Ketika hari Senin tiba, pikiranku lebih dipenuhi oleh Shirakawa-san daripada biasanya. Aku teringat senyumnya yang gembira saat dia berkata, “Hebat sekali!” setelah menyeruput teh susu, senyumnya yang sedikit malu-malu, dan semua ekspresi lain yang hanya dia tunjukkan kepadaku…
Baunya juga harum sekali. Baunya sama seperti di kamarnya… Ah, seharusnya aku melakukannya dengannya saat itu…
Pada suatu saat ketika saya sedang melamun memikirkan banyak hal, kelas telah berakhir dan waktu istirahat telah dimulai. Saya harus berhenti melamun terlalu banyak. Saya belum pernah sejauh ini sebelumnya. Namun ketika saya memikirkan hal itu sendirian, sambil duduk di meja saya…
“Hai, Kashima-kun,” terdengar suara dari kursi di sebelahku.
Saat menoleh ke sumber suara, kulihat Kurose-san melihat ke arahku. Kedua tangannya ditaruh di bawah dagunya, yang membuat lengan kardigan yang terlalu panjang yang dikenakannya di atas seragam musim panasnya terlihat sangat imut. Mungkin karena tubuhnya yang mungil.
“Apa?” tanyaku.
Kurose-san tersenyum padaku. “Siapa pacarmu?” tanyanya. “Aku benar-benar penasaran. Bisakah kau memberitahuku?”
“Oh…”
Topik itu lagi. Aku tidak pernah menceritakannya padanya karena gurunya baru saja kembali tepat saat aku hendak menceritakannya terakhir kali.
“Sejujurnya…” aku mulai—tapi kemudian tiba-tiba teringat obrolan LINE yang Shirakawa-san tunjukkan padaku dan terdiam.
Yuna: Nicole sedang berkencan di McDonalds dengan seorang pria biasa dari kelas kami lol
Akari: Beneran? Lmao
Sepertinya gadis-gadis itu merasa lucu bahwa seorang pria sepertiku bisa dekat dengan seorang gadis cantik. Itu artinya jika orang-orang tahu… Jika menjadi jelas bahwa Shirakawa-san dan aku berpacaran, mereka akan menertawakannya. Itu lebih sulit untuk kutanggung daripada orang-orang mengatakan bahwa aku tidak cocok untuknya.
“Aku benar-benar tidak bisa memberitahumu. Maaf,” kataku akhirnya, dan bangkit dari tempat dudukku.
Jika aku tidak ingin semua orang tahu sesuatu, aku juga tidak boleh memberi tahu Kurose-san. Aku tidak bisa membuat masalah bagi Shirakawa-san hanya demi pamer. Itulah alasanku.

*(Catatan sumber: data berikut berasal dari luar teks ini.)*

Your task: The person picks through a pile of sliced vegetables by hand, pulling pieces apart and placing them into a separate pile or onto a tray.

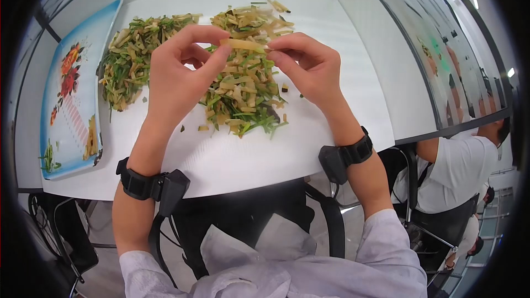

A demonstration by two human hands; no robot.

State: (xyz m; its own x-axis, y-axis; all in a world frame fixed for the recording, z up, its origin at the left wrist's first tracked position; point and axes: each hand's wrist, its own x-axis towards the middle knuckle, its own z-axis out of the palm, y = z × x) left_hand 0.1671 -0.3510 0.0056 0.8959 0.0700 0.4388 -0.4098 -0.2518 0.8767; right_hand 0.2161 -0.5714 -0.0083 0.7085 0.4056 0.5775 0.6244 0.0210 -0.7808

Bab 3.5: Buku Harian Kurose Maria
Kashima Ryuto sangat menyebalkan.
Aku telah menjadikan hampir semua cowok di kelas ini milikku selama minggu pertamaku di sekolah ini. Hanya saja dia dengan keras kepala menolak untuk tunduk padaku. Mungkin dia waspada karena aku pernah menolaknya sebelumnya, tetapi perkembangan ini mengacaukan rencanaku.
Siapa dia menurutku? Aku tahu dia tidak punya pacar—dia bahkan tidak bisa memberitahuku siapa pacarnya. Aku benar-benar kesal melihat pria muram yang tidak disukai siapa pun bertingkah sombong seperti dia pria yang keren! Kau harus tetap diam dan terus-menerus jatuh cinta padaku.

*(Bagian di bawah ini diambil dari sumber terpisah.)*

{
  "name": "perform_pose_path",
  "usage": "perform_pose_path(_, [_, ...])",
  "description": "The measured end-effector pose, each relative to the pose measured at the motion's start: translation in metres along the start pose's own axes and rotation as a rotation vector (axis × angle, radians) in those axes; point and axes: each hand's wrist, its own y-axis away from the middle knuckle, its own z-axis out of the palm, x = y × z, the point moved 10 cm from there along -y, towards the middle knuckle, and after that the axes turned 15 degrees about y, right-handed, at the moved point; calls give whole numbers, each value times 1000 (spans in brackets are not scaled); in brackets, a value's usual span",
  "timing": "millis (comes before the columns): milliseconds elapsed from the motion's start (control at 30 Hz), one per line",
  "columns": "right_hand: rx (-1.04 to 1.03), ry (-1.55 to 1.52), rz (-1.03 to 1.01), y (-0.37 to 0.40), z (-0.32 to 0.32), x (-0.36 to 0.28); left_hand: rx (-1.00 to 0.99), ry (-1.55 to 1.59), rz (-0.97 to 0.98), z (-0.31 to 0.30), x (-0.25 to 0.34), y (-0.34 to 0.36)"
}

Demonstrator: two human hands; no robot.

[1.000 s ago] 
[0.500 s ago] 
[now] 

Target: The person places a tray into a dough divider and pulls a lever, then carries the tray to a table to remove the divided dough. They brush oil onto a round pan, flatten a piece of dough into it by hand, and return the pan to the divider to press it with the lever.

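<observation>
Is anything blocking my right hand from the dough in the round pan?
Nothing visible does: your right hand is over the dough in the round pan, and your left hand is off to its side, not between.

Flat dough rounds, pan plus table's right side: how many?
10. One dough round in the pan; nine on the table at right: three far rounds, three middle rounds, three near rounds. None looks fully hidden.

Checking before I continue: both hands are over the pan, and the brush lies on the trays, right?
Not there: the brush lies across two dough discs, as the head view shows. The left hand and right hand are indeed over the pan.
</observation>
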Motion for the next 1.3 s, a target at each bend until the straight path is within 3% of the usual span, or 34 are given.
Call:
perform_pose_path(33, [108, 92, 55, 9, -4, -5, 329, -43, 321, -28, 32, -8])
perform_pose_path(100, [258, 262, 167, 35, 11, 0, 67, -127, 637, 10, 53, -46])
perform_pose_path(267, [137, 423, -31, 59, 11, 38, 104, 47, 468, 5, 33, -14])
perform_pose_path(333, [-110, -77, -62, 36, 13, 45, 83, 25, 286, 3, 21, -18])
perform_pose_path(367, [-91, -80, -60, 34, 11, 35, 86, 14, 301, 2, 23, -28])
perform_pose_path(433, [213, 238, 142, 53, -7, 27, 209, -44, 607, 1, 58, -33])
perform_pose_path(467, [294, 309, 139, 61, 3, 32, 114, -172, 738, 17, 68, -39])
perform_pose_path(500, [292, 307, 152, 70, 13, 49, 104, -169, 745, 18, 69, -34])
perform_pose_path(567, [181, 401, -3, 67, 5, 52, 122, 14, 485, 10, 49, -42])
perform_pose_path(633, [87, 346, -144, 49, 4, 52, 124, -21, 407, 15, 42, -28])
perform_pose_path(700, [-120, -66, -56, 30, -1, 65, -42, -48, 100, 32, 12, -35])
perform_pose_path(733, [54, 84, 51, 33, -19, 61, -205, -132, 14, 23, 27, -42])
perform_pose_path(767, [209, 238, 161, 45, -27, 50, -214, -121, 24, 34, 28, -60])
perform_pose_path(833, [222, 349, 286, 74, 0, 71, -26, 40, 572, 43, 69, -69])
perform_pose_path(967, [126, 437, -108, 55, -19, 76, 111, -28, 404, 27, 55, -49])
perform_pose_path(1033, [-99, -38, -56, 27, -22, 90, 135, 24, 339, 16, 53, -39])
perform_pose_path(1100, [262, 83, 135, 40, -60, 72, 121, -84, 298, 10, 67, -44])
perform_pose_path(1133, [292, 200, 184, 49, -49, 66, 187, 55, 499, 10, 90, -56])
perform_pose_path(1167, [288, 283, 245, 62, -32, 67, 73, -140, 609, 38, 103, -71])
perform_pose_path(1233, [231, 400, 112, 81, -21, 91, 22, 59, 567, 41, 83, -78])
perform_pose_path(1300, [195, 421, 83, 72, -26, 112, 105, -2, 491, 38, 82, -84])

Ngomong-ngomong soal hal yang bikin aku kesal… Ada wanita jalang itu juga.
Hari ini, saya tidak sengaja mendengar beberapa pria mengobrol di sudut kelas.

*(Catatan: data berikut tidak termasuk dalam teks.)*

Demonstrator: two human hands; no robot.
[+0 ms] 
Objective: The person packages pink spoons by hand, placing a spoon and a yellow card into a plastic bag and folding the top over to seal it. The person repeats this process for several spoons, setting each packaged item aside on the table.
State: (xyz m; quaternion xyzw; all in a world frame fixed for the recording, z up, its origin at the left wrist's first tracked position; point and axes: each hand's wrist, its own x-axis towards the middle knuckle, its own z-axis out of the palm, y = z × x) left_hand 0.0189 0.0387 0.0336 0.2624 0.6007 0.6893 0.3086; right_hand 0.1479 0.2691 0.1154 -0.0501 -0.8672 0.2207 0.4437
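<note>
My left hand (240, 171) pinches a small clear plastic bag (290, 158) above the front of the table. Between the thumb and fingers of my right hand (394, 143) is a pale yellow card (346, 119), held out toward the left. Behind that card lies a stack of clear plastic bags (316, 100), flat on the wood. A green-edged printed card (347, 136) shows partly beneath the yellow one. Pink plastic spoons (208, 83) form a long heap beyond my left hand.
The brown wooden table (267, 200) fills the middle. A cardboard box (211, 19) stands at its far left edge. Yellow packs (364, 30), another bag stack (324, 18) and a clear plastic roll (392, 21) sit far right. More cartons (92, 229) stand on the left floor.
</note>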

“Kurose-san memang imut, tapi tidak ada yang lebih ingin kuajak kencan selain Shirakawa-san.” Apa yang salah dengan pria itu?! Apa yang dia lihat dari wanita jalang itu? Tapi banyak pria lain yang juga lebih menyukainya…
Aku muak kau menghalangi jalanku, Shirakawa Runa. Aku harus menjadi yang pertama. Yang paling dicintai.
Di sekolah saya sebelumnya juga begitu, di sekolah menengah saya juga begitu.
“Tidak ada seorang pun yang lebih ingin kuajak kencan selain Kurose Maria.” Itulah yang akan kukatakan pada semua lelaki.
Dan untuk itu… Lihat aku, Shirakawa Runa. Kali ini, aku akan mengambil alih semua milikmu. Aku bukan gadis yang dulu.